**Data below:**
● ● ●

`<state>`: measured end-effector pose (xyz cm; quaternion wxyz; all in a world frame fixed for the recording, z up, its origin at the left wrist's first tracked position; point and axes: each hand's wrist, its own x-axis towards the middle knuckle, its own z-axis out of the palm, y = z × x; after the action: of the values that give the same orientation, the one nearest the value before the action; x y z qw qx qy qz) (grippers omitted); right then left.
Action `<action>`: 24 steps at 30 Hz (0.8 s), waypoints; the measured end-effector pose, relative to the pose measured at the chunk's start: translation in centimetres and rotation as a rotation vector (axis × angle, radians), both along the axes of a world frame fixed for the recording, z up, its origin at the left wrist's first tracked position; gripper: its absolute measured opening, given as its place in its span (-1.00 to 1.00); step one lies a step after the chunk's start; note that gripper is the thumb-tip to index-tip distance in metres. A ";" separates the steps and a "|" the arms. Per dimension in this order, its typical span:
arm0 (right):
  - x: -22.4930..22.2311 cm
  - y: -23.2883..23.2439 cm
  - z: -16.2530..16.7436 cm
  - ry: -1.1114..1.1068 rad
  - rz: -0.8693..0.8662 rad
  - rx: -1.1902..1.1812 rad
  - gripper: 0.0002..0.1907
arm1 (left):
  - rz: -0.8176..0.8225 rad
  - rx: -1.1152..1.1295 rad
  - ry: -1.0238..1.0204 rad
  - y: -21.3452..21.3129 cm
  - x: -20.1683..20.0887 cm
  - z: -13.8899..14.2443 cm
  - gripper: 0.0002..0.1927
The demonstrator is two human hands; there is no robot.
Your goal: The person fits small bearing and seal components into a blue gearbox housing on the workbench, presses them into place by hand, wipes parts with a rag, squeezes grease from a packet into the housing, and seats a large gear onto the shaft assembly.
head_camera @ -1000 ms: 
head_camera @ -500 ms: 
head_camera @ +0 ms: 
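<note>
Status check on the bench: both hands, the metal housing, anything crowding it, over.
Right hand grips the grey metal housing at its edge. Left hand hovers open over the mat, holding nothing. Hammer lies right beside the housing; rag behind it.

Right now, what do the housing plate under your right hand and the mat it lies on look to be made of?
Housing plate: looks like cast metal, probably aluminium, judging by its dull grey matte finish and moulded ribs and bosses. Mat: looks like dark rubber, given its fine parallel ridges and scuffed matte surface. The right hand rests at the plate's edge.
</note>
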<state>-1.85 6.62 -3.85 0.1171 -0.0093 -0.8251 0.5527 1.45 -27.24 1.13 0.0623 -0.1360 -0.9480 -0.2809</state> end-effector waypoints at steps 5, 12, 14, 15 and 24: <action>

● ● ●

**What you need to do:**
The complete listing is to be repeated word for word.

**Exercise answer:**
`<state>`: measured end-effector pose (xyz cm; quaternion wxyz; all in a world frame fixed for the recording, z up, its origin at the left wrist's first tracked position; point and axes: each hand's wrist, its own x-axis towards the middle knuckle, its own z-axis out of the palm, y = z × x; after the action: of the values that give the same orientation, the one nearest the value before the action; x y z qw qx qy qz) (grippers omitted); right then left.
Action `<action>`: 24 steps at 30 Hz (0.8 s), waypoints; the measured end-effector pose, relative to the pose measured at the chunk's start: translation in centimetres and rotation as a rotation vector (axis × angle, radians), both along the axes of a world frame fixed for the recording, z up, its origin at the left wrist's first tracked position; gripper: its absolute measured opening, given as its place in its span (-1.00 to 1.00); step one lies a step after the chunk's start; note that gripper is the thumb-tip to index-tip distance in metres. A ";" separates the steps and a "|" the arms. Per dimension in this order, its typical span:
arm0 (right):
  - x: -22.4930..22.2311 cm
  - y: -23.2883..23.2439 cm
  - z: -16.2530..16.7436 cm
  - ry: -1.1114..1.1068 rad
  - rz: -0.8693..0.8662 rad
  - rx: -1.1902..1.1812 rad
  - gripper: 0.0002..0.1907
arm1 (left):
  - rz: -0.8176..0.8225 rad
  - rx: -1.1152..1.1295 rad
  - ry: -1.0238..1.0204 rad
  - y: -21.3452..21.3129 cm
  - x: -20.1683..20.0887 cm
  - z: -13.8899..14.2443 cm
  - gripper: 0.0002..0.1927
The demonstrator is two human hands; there is no robot.
Your goal: The person fits small bearing and seal components into a blue gearbox housing on the workbench, presses them into place by hand, wipes parts with a rag, squeezes grease from a packet into the housing, and seats a large gear onto the shaft assembly.
head_camera @ -1000 ms: 
head_camera @ -500 ms: 
head_camera @ +0 ms: 
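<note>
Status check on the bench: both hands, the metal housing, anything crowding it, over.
Right hand grips the grey metal housing at its edge. Left hand hovers open over the mat, holding nothing. Hammer lies right beside the housing; rag behind it.

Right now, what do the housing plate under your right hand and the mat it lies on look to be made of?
Housing plate: looks like cast metal, probably aluminium, judging by its dull grey matte finish and moulded ribs and bosses. Mat: looks like dark rubber, given its fine parallel ridges and scuffed matte surface. The right hand rests at the plate's edge.
</note>
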<state>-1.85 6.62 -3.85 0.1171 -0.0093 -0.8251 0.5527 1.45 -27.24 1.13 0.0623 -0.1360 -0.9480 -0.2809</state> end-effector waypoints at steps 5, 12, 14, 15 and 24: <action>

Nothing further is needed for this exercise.